Retail pharmacies, like CVS and Walgreens, will be allowed to fill prescriptions for mifepristone—the first of two pills used for a medical or medication abortion—for the first time in the United States, according to a recent update provided by the Food and Drug Administration (FDA). The permanent regulatory change is expected to increase abortion access throughout the country following the Supreme Court’s decision to overturn Roe v. Wade last year; the landmark case guaranteed the federal right to abortion since 1973 and was officially reversed in June 2022.
Before this regulatory change, which was confirmed by the FDA on January 3, people who wanted or needed a medication abortion—which accounts for more than half of all abortions in the US—were only able to access mifepristone from doctors’ offices, clinics, or a few mail-order pharmacies. With the new change, you still need a prescription from a certified provider to get mifepristone, but retail pharmacies that agree to carry the drug and follow certain criteria can dispense the pills, either in person or via mail order. (Misoprostol, the second pill needed for a medication abortion that is also used for other conditions, hasn’t faced the same restrictions and can be picked up at pharmacies with a prescription.)
This change is a pretty big deal, according to Lauren Streicher, MD, a clinical professor of obstetrics and gynecology at Northwestern University Feinberg School of Medicine. “It’s all about telehealth,” she tells SELF. Prior to this, there was a requirement that mifepristone had to be dispensed in person; currently, in 18 states, the prescribing clinician also needs to be physically present when the medication is taken. One reason for that? There is a “ridiculous” concern that someone would be prescribed the medication and give it to someone else, Dr. Streicher says, noting that most other medications don’t have this type of restriction.
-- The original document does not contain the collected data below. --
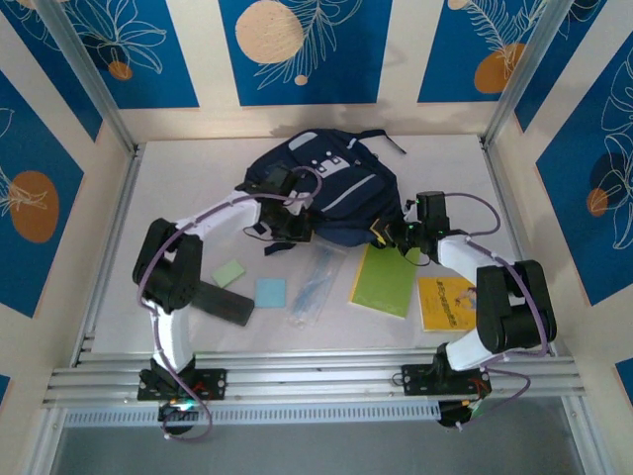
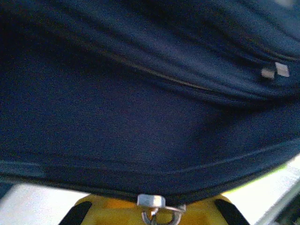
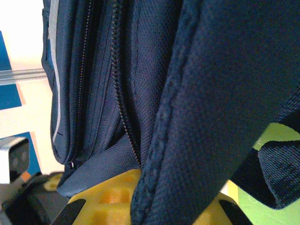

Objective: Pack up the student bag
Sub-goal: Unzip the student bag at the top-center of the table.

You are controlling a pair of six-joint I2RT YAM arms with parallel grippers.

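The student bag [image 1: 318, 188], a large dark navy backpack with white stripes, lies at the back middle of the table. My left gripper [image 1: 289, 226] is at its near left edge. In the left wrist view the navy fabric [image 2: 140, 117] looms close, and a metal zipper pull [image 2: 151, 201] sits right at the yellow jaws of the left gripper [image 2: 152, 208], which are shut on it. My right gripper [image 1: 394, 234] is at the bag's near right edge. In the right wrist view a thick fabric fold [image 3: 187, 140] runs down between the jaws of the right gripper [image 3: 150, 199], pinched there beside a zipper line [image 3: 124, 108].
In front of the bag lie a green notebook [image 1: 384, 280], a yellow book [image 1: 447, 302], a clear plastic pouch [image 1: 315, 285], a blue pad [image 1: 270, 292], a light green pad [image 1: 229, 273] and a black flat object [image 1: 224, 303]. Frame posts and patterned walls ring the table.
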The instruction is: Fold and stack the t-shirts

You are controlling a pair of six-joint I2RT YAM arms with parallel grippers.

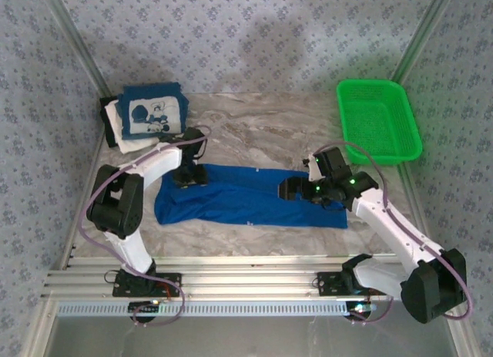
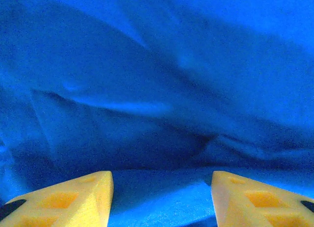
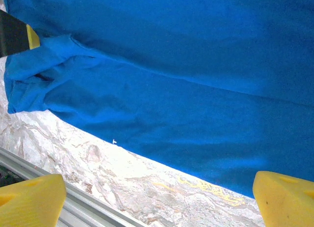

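On the marble-look table (image 1: 262,129), we'd pinch the floppy royal-blue cloth t-shirt (image 1: 246,195) by its hem; right gripper (image 3: 157,192) gapes wide, can't tell if left gripper (image 2: 162,188) grips.

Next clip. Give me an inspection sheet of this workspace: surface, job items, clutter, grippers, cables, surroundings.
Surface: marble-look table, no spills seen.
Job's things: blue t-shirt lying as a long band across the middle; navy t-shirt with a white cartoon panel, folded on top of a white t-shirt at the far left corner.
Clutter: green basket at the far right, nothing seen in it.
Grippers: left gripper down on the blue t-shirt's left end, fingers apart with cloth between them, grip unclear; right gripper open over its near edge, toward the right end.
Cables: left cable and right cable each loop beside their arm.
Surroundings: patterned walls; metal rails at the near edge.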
Requiring people to get or take abortion pills in person, typically in a doctor’s office or clinic, has always been problematic for various reasons, but it “was a huge barrier” if you were trying to get a prescription via telehealth in particular, Dr. Streicher says. Now, depending on where you live and your access to care, you can get the medication prescribed via telehealth, go to a certified pharmacy of your choice (or request a mailed order), and “take the pill in the privacy of your own home,” she says. Another perk: “This change also means that someone else can pick up the prescription for you,” Dr. Streicher adds. (Note: It’s always a good idea to read up on your state’s abortion stance to familiarize yourself with local legislation first.)
The research we have on medication abortions supports the FDA’s decision, Gopika Krishna, MD, an ob-gyn in New York and fellow with Physicians for Reproductive Health, tells SELF. “Despite years of medical research showing that medication abortion, and specifically mifepristone, is safe and effective, there have been medically unnecessary restrictions on how mifepristone can be prescribed,” she says. “The decision by the FDA follows the science by removing unnecessary barriers to safe and evidence-based medical care.” Remember: People will still receive prescriptions from certified prescribers, meaning their providers will discuss all the benefits and risks to be aware of, and the patient will still get to ask questions to ensure they feel comfortable and confident about their decision.
Morgan Hopkins, president of abortion care advocacy group All* Above All, echoes that point, noting wider access to abortion pills “is especially important for young people who can’t involve their parents in their decision to have an abortion, people who may be in abusive relationships, or anyone who needs a safe, private way to have an abortion.”
Still, Hopkins tells SELF plenty of people will face barriers to care. “Onerous state restrictions remain in place—including the 13 states where abortion is banned, 18 states that ban medication abortion care via telehealth, and in the 32 states that limit the type of provider that can prescribe medication abortion care to patients,” she says.
Mifepristone will still be dispensed under specific regulations. The FDA has what’s called a mifepristone risk evaluation and mitigation strategy (REMS) Program that lists specific requirements. For example, the prescriber must be certified under a specialized program and complete an agreement form; the patient must sign an agreement form; and mifepristone may only be dispensed by a certified pharmacy (meaning the pharmacy also needs to complete an agreement form and use shipping services that provide tracking information).
Those are only a few of the rules listed, and they do require time and effort for the pharmacy to complete compared to standard practice for other medications. Dr. Krishna also adds that the success of this change “is reliant on pharmacies making changes to stock mifepristone.” According to reporting from NPR, Walgreens said it will pursue certification to dispense mifepristone and CVS is reviewing the requirements in states without restrictions for medication abortions.
We’ll have to wait and see how everything unfolds as legislation evolves around this change, especially in states where abortion is banned or restricted, but many reproductive health experts and advocates consider this a step in the right direction. Timing is critical when it comes to getting a safe and effective abortion—and having access to the medication as soon as possible is key. “From my point of view,” Dr. Streicher says, “this change will facilitate more access to a medical abortion.”